> **Exercise brief**
Output each record below exactly, leaving any picture out of the copy.

> **Material for this task**
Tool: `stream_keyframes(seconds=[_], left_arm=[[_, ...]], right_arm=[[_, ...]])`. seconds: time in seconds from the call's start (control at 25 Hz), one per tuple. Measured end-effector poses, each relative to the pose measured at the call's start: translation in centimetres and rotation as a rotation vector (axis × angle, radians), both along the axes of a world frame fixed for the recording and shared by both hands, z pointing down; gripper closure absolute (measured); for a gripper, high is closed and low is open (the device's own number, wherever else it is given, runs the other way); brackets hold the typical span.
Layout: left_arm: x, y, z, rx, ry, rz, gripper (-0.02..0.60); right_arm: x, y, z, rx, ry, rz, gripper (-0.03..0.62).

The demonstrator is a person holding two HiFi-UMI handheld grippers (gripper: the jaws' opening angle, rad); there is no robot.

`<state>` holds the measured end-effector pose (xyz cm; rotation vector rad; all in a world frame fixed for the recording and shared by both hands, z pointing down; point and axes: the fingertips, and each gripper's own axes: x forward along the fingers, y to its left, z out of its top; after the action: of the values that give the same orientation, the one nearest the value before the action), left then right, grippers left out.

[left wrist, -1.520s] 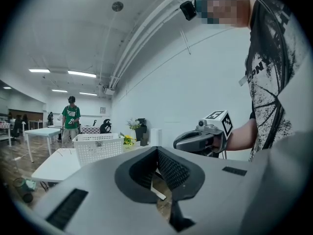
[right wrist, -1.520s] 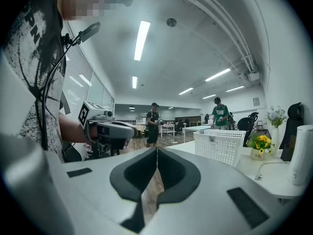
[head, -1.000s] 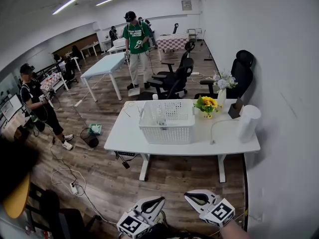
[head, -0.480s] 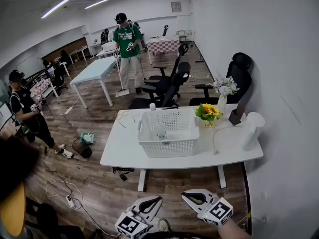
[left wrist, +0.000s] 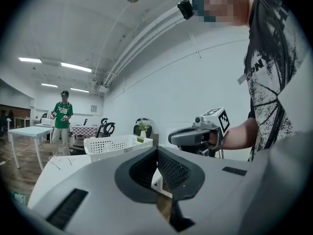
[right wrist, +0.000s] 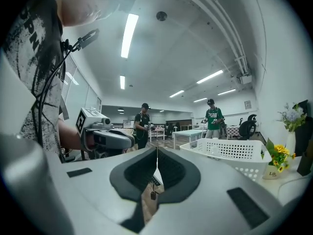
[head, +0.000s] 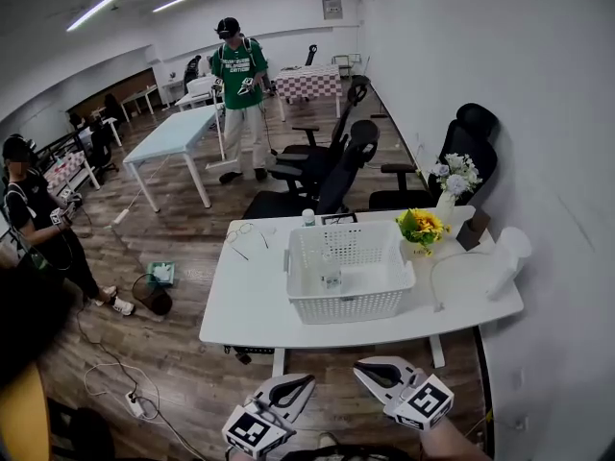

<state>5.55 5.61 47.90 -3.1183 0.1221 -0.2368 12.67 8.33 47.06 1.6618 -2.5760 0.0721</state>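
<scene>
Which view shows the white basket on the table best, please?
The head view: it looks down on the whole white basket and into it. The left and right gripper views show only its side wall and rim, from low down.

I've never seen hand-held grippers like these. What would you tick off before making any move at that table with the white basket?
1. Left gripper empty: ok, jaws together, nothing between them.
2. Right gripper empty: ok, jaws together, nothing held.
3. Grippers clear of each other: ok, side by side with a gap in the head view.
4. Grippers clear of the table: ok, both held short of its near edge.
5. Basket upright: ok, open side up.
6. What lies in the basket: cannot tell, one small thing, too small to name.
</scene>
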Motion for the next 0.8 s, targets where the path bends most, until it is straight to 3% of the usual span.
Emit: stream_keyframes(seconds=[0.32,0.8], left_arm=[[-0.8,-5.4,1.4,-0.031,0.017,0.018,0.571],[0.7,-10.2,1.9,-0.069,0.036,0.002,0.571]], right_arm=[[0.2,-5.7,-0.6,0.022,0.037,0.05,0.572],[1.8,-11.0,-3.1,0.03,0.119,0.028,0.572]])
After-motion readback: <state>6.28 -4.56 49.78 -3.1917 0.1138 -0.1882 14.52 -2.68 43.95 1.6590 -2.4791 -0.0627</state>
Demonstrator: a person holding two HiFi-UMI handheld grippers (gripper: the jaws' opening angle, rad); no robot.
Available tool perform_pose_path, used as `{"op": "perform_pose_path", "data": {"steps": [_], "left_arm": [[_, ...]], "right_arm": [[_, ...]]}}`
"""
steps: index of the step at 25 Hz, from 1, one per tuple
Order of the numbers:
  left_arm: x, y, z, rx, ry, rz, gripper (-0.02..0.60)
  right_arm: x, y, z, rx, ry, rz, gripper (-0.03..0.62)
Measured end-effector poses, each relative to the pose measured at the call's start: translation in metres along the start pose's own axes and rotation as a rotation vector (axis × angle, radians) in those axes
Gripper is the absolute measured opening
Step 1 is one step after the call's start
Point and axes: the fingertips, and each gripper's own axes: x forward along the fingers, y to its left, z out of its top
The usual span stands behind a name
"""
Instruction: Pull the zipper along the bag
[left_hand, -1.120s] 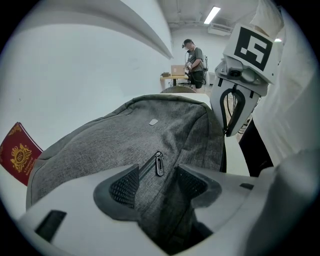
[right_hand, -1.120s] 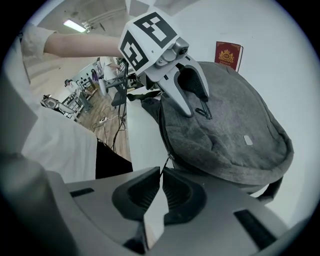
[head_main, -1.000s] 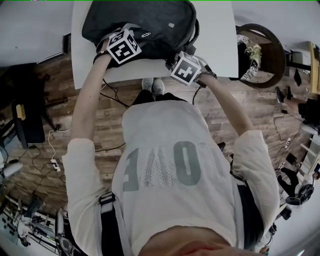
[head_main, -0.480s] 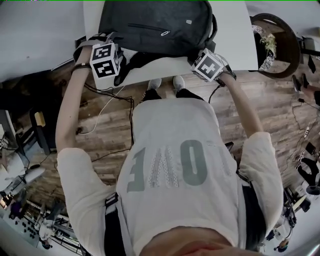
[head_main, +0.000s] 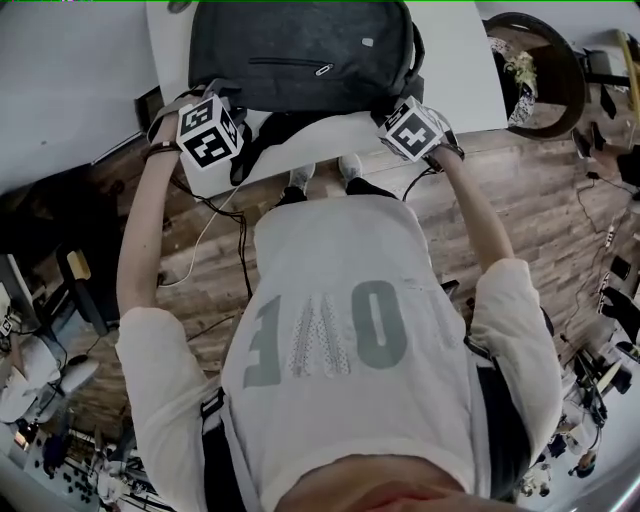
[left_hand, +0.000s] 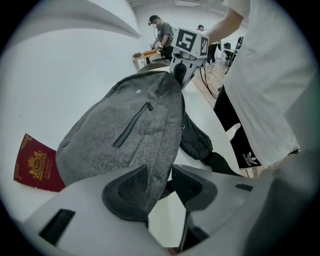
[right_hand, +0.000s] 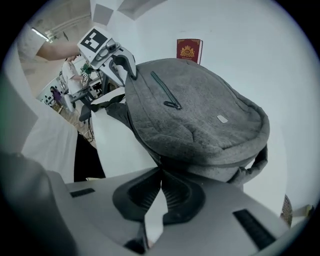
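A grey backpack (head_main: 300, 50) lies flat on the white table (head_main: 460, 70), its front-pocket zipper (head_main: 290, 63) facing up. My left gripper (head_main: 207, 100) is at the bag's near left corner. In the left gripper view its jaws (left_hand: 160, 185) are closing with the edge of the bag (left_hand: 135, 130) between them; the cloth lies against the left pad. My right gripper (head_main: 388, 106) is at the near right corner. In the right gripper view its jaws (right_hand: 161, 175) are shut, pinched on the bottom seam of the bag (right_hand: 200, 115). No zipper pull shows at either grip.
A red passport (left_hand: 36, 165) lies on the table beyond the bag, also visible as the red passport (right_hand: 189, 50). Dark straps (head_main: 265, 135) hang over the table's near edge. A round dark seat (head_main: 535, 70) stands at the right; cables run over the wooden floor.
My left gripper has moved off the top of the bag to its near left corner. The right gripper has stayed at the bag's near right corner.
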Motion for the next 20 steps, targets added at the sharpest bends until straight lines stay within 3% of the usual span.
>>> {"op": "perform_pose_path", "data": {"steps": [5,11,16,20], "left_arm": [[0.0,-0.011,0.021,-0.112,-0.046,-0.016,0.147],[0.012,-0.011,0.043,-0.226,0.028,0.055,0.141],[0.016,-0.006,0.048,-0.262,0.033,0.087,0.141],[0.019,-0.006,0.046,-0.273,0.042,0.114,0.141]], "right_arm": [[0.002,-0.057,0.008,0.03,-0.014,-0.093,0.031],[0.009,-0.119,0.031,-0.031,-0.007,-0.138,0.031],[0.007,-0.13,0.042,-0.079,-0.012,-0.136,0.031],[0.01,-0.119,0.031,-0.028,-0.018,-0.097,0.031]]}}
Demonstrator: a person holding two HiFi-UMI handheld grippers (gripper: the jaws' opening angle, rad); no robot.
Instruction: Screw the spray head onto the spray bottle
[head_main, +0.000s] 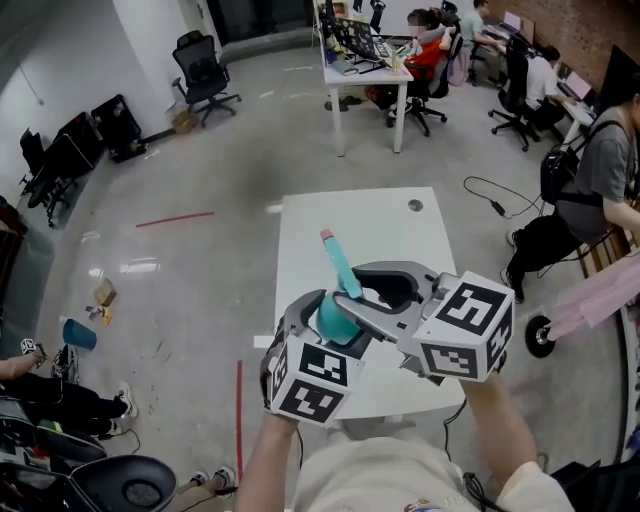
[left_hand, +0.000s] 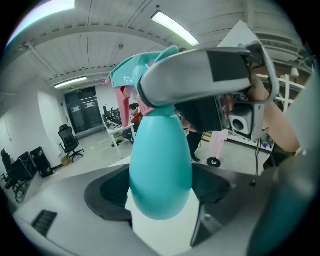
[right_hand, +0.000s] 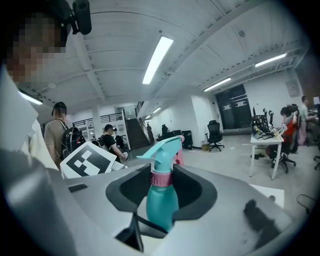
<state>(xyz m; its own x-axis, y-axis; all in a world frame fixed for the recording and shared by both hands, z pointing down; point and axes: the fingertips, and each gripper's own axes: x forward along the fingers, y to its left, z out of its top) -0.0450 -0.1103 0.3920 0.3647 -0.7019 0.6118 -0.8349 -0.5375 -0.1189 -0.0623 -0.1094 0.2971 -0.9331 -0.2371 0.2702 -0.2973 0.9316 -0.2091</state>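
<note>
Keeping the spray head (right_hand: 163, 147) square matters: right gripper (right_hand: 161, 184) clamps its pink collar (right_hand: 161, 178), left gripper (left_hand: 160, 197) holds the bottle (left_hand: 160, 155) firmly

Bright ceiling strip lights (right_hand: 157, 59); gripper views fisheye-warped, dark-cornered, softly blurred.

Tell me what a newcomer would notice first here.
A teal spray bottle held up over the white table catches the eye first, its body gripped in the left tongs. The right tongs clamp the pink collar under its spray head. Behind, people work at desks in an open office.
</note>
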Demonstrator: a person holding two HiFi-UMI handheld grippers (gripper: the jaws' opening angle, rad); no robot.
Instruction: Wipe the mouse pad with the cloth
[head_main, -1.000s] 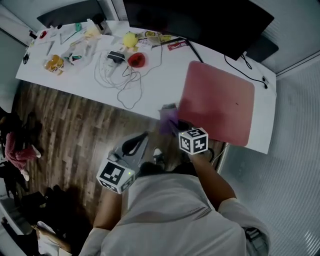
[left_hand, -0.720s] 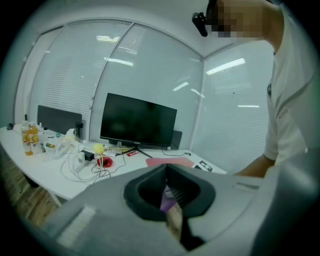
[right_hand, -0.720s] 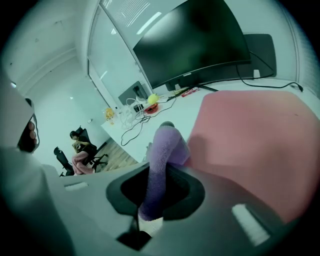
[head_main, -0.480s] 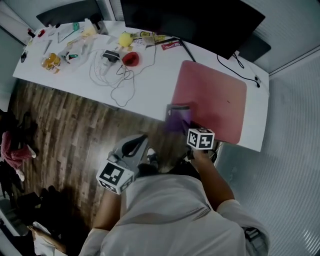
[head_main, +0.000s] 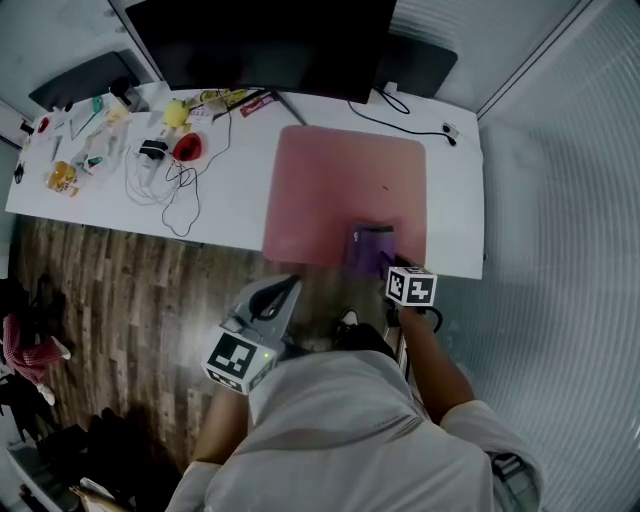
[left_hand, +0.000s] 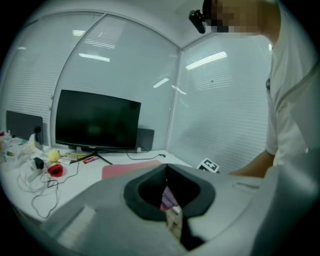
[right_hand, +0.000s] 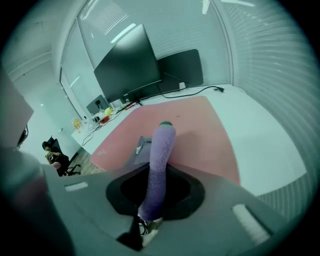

> **Result for this task**
Tool: `stream_keyframes(seconds=[_], left_arm=[[_, ...]], right_arm=[[_, ...]])`. seconds: time in seconds from the call's start (control at 25 Hz), one per tuple. Measured end-effector poses, each relative to the pose measured at the call's start: translation in centimetres and rotation as a rotation vector (axis × angle, radians), both along the axes of a world frame fixed for the recording and shared by both hands, z pointing down; gripper closure absolute (measured); for a gripper, high is closed and low is open (the device's own number, wherever else it is given, runs the other way); brackets hold the typical span.
Layout: left_arm: x, y, z, rx, ry, rz, gripper (-0.02..0.60); right_arm: x, y, z, rx, ry, rz, gripper (-0.03..0.62).

The demonstrator is a person holding two HiFi-UMI handheld grippers (gripper: the jaws' opening angle, rad); there is no robot.

`<state>` holds the measured end-effector pose (xyz cm; rotation vector rad; all in a world frame fixed for the recording and shared by both hands, z pointing down; point and axes: the fingertips, and each gripper's own axes: x forward along the fingers, y to its left, z out of its top; after the action: of the values that give the same orientation, the one nearest the value before the action), left then right, grippers left out.

[left wrist, -1.520s] 
[right wrist, -1.520s] 
[head, -1.000s] 
[head, -0.480s] 
[left wrist, +0.000s] 
[right wrist, +0.000s] 
[head, +0.000s] 

<state>5.55 5.61 47.90 -3.1183 0.1221 -0.2368 12.67 8.33 47.06 1.6618 -2.5760 0.0721</state>
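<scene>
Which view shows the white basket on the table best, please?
The head view: it looks down on the whole white basket and into it. The left and right gripper views show only its side wall and rim, from low down.

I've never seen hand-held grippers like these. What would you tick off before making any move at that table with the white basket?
1. Left gripper empty: ok, jaws together, nothing between them.
2. Right gripper empty: ok, jaws together, nothing held.
3. Grippers clear of each other: ok, side by side with a gap in the head view.
4. Grippers clear of the table: ok, both held short of its near edge.
5. Basket upright: ok, open side up.
6. What lies in the basket: cannot tell, one small thing, too small to name.
</scene>
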Motion for the next 0.8 s, targets where the path bends most, until it is straight to 3% of the usual span.
Emit: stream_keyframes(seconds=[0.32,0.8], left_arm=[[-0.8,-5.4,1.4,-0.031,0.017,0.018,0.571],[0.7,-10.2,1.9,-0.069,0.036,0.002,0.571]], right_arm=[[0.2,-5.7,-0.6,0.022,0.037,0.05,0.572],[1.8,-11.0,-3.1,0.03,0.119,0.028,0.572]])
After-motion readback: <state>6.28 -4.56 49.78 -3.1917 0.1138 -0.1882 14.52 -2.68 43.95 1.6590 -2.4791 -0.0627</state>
Demonstrator: a person holding two HiFi-UMI handheld grippers (gripper: the jaws' opening angle, rad); no robot.
Available tool perform_pose_path, used as `{"op": "perform_pose_path", "data": {"steps": [_], "left_arm": [[_, ...]], "right_arm": [[_, ...]]}}`
"""
steps: index of the step at 25 Hz, from 1, one per tuple
Order of the numbers:
  left_arm: x, y, z, rx, ry, rz, gripper (-0.02..0.60)
  right_arm: x, y, z, rx, ry, rz, gripper (-0.03..0.62)
Measured end-effector poses, each relative to the pose measured at the call's start: translation in metres along the start pose's own axes and rotation as a rotation vector (axis × angle, radians) in those axes
Gripper is the absolute measured opening
Step 1 is one step after the call's start
Point and axes: the fingertips, and each gripper's own axes: x forward along the fingers, y to its left, z out of its top
The usual span stands behind a name
"""
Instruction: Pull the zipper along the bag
[left_hand, -1.120s] 
[right_hand, -1.120s] 
[head_main, -1.000s] 
[head_main, -0.480s] 
[head_main, +0.000s] 
[left_hand, +0.000s] 
[right_hand, +0.000s] 
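A grey backpack (head_main: 300, 50) lies flat on the white table (head_main: 460, 70), its front-pocket zipper (head_main: 290, 63) facing up. My left gripper (head_main: 207, 100) is at the bag's near left corner. In the left gripper view its jaws (left_hand: 160, 185) are closing with the edge of the bag (left_hand: 135, 130) between them; the cloth lies against the left pad. My right gripper (head_main: 388, 106) is at the near right corner. In the right gripper view its jaws (right_hand: 161, 175) are shut, pinched on the bottom seam of the bag (right_hand: 200, 115). No zipper pull shows at either grip.
A red passport (left_hand: 36, 165) lies on the table beyond the bag, also visible as the red passport (right_hand: 189, 50). Dark straps (head_main: 265, 135) hang over the table's near edge. A round dark seat (head_main: 535, 70) stands at the right; cables run over the wooden floor.
My left gripper has moved off the top of the bag to its near left corner. The right gripper has stayed at the bag's near right corner.
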Motion for the next 20 steps, targets added at the sharpest bends until straight lines stay within 3% of the usual span.
>>> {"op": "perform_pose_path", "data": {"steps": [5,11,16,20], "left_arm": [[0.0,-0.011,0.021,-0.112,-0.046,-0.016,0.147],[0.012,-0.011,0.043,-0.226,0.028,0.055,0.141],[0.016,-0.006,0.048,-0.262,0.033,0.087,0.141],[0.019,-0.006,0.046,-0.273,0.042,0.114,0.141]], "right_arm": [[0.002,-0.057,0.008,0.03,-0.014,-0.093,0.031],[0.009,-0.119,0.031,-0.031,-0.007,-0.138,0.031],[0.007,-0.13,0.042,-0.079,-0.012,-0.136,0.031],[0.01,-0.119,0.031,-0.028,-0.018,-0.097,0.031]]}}
Demonstrator: a person holding two HiFi-UMI handheld grippers (gripper: the jaws' opening angle, rad); no robot.
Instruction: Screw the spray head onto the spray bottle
[head_main, +0.000s] 
[left_hand, +0.000s] 
[right_hand, +0.000s] 
<state>(xyz m; its own x-axis, y-axis; all in a world frame fixed for the recording and shared by both hands, z pointing down; point and axes: the fingertips, and each gripper's own axes: x forward along the fingers, y to its left, z out of its top) -0.0450 -0.1103 0.3920 0.3647 -0.7019 0.6118 -0.8349 -0.5375 -0.1189 -0.0623 -0.1094 0.2971 -0.9331 -0.2371 0.2702 -0.2973 0.9316 -0.2091</state>
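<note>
Keeping the spray head (right_hand: 163, 147) square matters: right gripper (right_hand: 161, 184) clamps its pink collar (right_hand: 161, 178), left gripper (left_hand: 160, 197) holds the bottle (left_hand: 160, 155) firmly

Bright ceiling strip lights (right_hand: 157, 59); gripper views fisheye-warped, dark-cornered, softly blurred.

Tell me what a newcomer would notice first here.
A teal spray bottle held up over the white table catches the eye first, its body gripped in the left tongs. The right tongs clamp the pink collar under its spray head. Behind, people work at desks in an open office.
</note>
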Demonstrator: a person holding two HiFi-UMI handheld grippers (gripper: the jaws' opening angle, rad); no robot.
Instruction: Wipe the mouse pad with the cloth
[head_main, -1.000s] 
[left_hand, -0.720s] 
[right_hand, -0.720s] 
[head_main, -0.480s] 
[head_main, +0.000s] 
[left_hand, +0.000s] 
[right_hand, +0.000s] 

That concludes the output.